Değerli arkadaşlarım, şimdi sizin dikkatinize bir konuyu getireceğim: Geçen hafta perşembe günü 2 Mayısta Akçakale Hudut Kapısı'nda, kara hudut kapısında vahim bir olay oldu, belki pek çoğunuzun haberi yoktur, pek çoğunuzun belki haberi olmamıştır; basın bunun üzerinde maalesef durmadı, Hükûmet sanki orada böyle bir olay meydana gelmemiş gibi sessizlikle geçiştirdi, âdeta görmezlikten gelindi, unutturulmak istendi. Ben bilgilerinizi kısaca tazelemek istiyorum. O gün ne oldu biliyor musunuz? Sizin desteklediğiniz, silahlandırdığınız, her türlü lojistik desteği verdiğiniz, o "Suriye muhalifleri" dediğiniz gruplar bizim kara hudut kapımıza saldırdılar, 1 polisimizi şehit ettiler, 3 polisimizi yaraladılar, 4 askerimizi yaraladılar, sivil vatandaşlarımızı yaraladılar, bayrağımızı yaktılar. Hiçbirinizin sesi çıkmadı. Sayın Bakan ben bunu çok ayıplıyorum. Bu, Türkiye'nin egemenlik hakkına bir müdahaledir. Kimse bundan söz etmedi. Hükûmetiniz bunun üzerinde yeteri kadar durmadı. Bunu ayıplıyorum, bunu ayıplıyorum!
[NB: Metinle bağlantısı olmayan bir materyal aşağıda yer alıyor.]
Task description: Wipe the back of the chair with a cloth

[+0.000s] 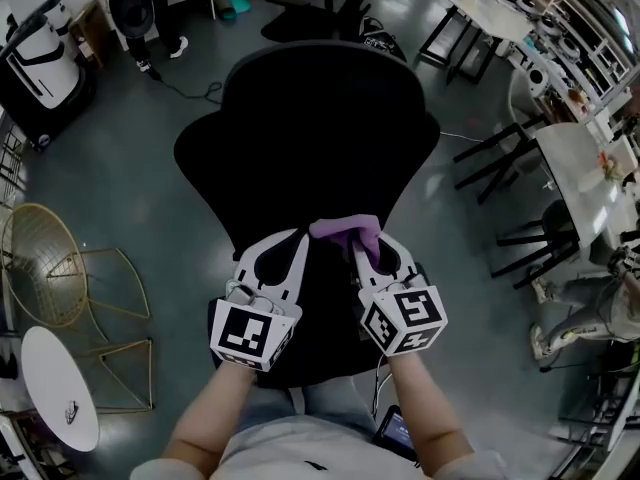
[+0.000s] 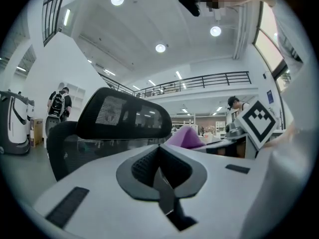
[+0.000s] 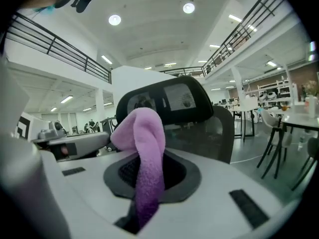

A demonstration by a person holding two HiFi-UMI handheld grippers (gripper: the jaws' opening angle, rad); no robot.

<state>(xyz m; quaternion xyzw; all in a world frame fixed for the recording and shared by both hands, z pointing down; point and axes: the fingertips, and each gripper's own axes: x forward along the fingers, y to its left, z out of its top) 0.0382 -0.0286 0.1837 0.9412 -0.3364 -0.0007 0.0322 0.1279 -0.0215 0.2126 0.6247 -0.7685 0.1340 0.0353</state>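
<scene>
head view: a black office chair point(image 1: 310, 128) stands directly ahead of the person, its backrest and headrest facing the camera. both grippers are held side by side against the upper rear of the chair, close together but not touching. left gripper point(image 1: 296, 236): in the left gripper view its jaws are pressed together with nothing between them; the tips point at the mesh back below the headrest. right gripper point(image 1: 368, 246): jaws clamped on a purple cloth point(image 1: 346, 230). in the right gripper view the cloth runs up out of the closed jaws and folds over in a loop above them, in front of the chair's headrest. in the head view the cloth is bunched at the right gripper's tips, lying on the dark back of the chair, just beside the left gripper's tips. whether the cloth is pressed to the surface cannot be confirmed. surroundings: grey floor point(image 1: 110, 138), a gold wire chair point(image 1: 45, 263) and a round white table point(image 1: 55, 388) at lower left, well apart from the office chair.
</scene>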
Sizin politikanız iflas etti. Sizin Sayın Genel Başkanınız, Sayın Başbakan, Kızılcahamam'da Suriye'yle ilgili olarak esip gürlerken İsrail jetleri Suriye'yi bombalıyordu. Buna vicdanınız nasıl elverir? Sayın Başbakan, âdeta Haçlı ordularını Suriye'ye müdahale etmeye çağırıyor. Siz bunu içinize sindirebiliyor musunuz?

Bakın, Kerry ve Lavrov bile bir mutabakat metni hazırladılar. Ne diyorlar? "Aşırılıkların güç kazanmasına engel olunmalıdır." diyor. Sizin orada da politikanız iflas etti. Amerika'dan bile artık ayrılmak durumunda kaldınız. Daha doğrusu, Amerika sizin görüşlerinize artık itibar etmez duruma geldi.
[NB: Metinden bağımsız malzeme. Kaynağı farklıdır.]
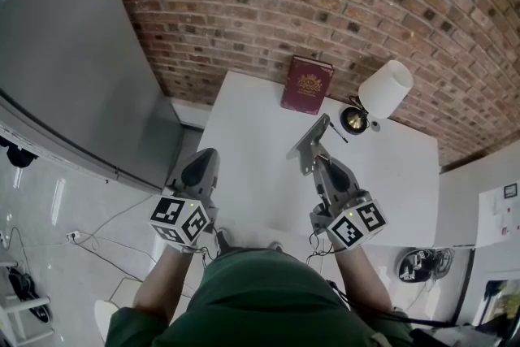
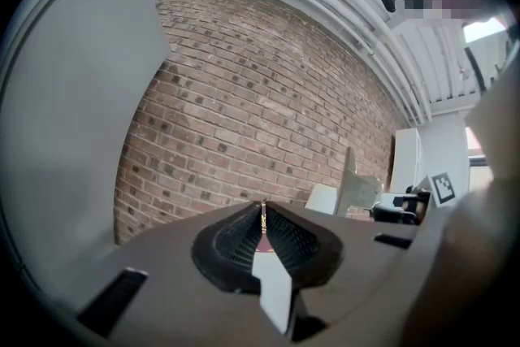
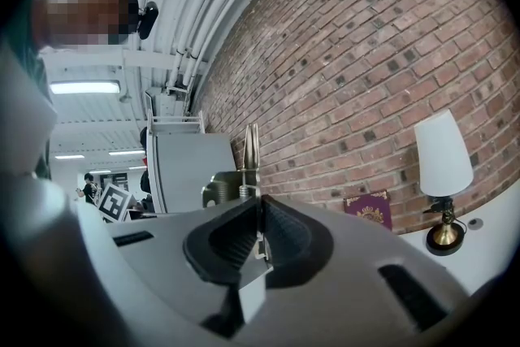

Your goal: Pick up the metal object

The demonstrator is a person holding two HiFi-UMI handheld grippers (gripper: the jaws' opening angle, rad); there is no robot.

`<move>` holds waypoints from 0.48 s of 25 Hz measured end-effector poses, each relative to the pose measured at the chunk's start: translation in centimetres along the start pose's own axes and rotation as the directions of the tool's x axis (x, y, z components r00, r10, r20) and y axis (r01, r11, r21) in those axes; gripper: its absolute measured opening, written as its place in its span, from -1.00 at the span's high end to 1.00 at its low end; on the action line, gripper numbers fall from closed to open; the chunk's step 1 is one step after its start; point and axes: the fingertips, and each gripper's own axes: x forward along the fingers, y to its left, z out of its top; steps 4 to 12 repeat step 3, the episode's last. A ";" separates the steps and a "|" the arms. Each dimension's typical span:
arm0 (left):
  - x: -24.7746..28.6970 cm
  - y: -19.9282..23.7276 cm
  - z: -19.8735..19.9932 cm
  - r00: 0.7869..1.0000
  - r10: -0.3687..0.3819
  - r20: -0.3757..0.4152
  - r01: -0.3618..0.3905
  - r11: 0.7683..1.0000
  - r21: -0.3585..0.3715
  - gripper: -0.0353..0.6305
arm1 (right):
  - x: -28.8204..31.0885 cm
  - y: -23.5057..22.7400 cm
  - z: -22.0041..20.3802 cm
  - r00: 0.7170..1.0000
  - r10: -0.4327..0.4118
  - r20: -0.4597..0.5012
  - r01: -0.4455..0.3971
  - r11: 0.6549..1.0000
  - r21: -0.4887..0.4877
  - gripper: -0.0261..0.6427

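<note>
Nearest the person, the left gripper [image 1: 203, 162] is hanging clenched on nothing over the white table's [image 1: 260, 183] near-left edge. The right gripper [image 1: 318, 161] is clamping the grey, folded sheet-metal object [image 1: 310, 144], whose long axis is running straight ahead from the jaws toward the maroon hardback book [image 1: 307, 84] and the white-shaded brass lamp [image 1: 382, 89].

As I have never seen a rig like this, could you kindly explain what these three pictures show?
No robot here: a person holds a two-jaw gripper in each hand. One picture looks down from a camera on the person's head; the other two come from cameras riding on the grippers. On the white table are a dark red book and a lamp. The right gripper is shut on the metal object, held above the table. The left gripper is shut and empty.
</note>
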 end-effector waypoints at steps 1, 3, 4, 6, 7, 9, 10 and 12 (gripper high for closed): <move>0.0 0.0 0.0 1.000 0.000 0.000 0.000 1.000 0.000 0.85 | 0.0 0.0 0.0 1.000 -0.001 0.000 0.001 1.000 0.000 0.90; 0.0 0.0 0.1 1.000 -0.001 -0.002 0.001 1.000 0.001 0.85 | -0.1 0.0 0.0 1.000 -0.003 -0.001 0.003 1.000 -0.001 0.90; 0.0 0.0 0.1 1.000 -0.001 -0.002 0.001 1.000 0.001 0.85 | -0.1 0.0 0.0 1.000 -0.003 -0.001 0.003 1.000 -0.001 0.90; 0.0 0.0 0.1 1.000 -0.001 -0.002 0.001 1.000 0.001 0.85 | -0.1 0.0 0.0 1.000 -0.003 -0.001 0.003 1.000 -0.001 0.90; 0.0 0.0 0.1 1.000 -0.001 -0.002 0.001 1.000 0.001 0.85 | -0.1 0.0 0.0 1.000 -0.003 -0.001 0.003 1.000 -0.001 0.90; 0.0 0.0 0.1 1.000 -0.001 -0.002 0.001 1.000 0.001 0.85 | -0.1 0.0 0.0 1.000 -0.003 -0.001 0.003 1.000 -0.001 0.90; 0.0 0.0 0.1 1.000 -0.001 -0.002 0.001 1.000 0.001 0.85 | -0.1 0.0 0.0 1.000 -0.003 -0.001 0.003 1.000 -0.001 0.90; 0.0 0.0 0.1 1.000 -0.001 -0.002 0.001 1.000 0.001 0.85 | -0.1 0.0 0.0 1.000 -0.003 -0.001 0.003 1.000 -0.001 0.90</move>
RECEP ÖZEL (Isparta) - Önergede ne vardı Sayın Valim?

ALİ SERİNDAĞ (Devamla) - Artık itibar etmez duruma geldi. Siz şimdi, Türkiye'yi nereye götürmek istiyorsunuz? Siz Türkiye'yi ateş çemberinin içine atıyorsunuz, Türkiye'yi Orta Doğu bataklığına atıyorsunuz. Türkiye'yi hiç de hak etmediği bir yere götürüyorsunuz.
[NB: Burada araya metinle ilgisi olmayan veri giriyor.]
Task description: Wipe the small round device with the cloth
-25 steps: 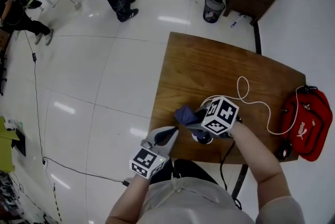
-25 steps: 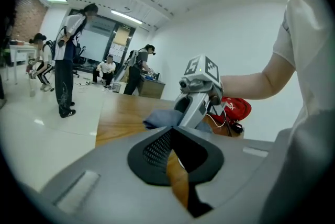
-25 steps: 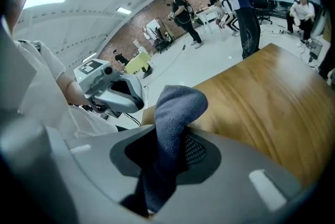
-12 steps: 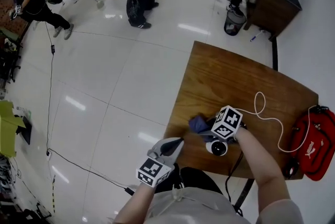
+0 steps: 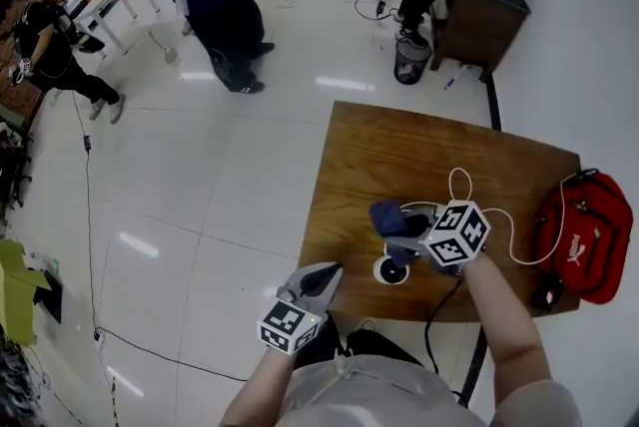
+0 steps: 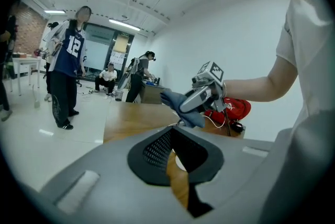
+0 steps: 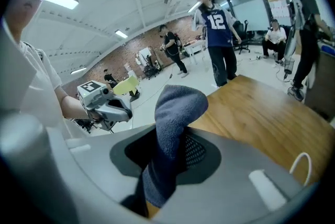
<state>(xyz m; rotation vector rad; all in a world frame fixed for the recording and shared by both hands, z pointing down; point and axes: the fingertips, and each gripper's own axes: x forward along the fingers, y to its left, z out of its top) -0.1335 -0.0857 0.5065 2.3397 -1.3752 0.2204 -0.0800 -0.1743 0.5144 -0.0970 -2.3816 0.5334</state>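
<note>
A blue-grey terry cloth is clamped between the jaws of the right gripper, which are closed on its lower part, while its free end is bunched up above and ahead of the fingers. The small round white device is seen on the brown wooden table, close to the near edge, just beside the right gripper's fingers on the side toward the person. In the head view the cloth is seen just beyond the device rather than over it, and whether cloth or fingers touch the device cannot be told. The left gripper is held off the table's near-left corner, its jaws pressed together with nothing between them, and its tips are pointed toward the device but kept apart from it. The device is thus placed between the two grippers, much nearer the right one. A thin white cable is looped on the table behind the right gripper, and a red fabric bag is set at the table's right edge, well apart from the device
</note>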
RECEP ÖZEL (Isparta) - Türkiye'yi hak ettiği yere götürüyoruz.

ALİ SERİNDAĞ (Devamla) - Türkiye'yi bugüne kadar Orta Doğu'nun en büyük gücü olmaktan çıkarıyorsunuz, Türkiye'yi şamar oğlanına döndürüyorsunuz. Buna hakkınız yok. Ne oldu? Orada sizin beslediğiniz bir grup geliyor, bizim egemenlik hakkımıza müdahale ediyor ve polisimizi şehit ediyor sizin sesiniz çıkmıyor. Sizi ayıplıyorum!

Yüce heyeti saygıyla selamlıyorum. (CHP sıralarından alkışlar)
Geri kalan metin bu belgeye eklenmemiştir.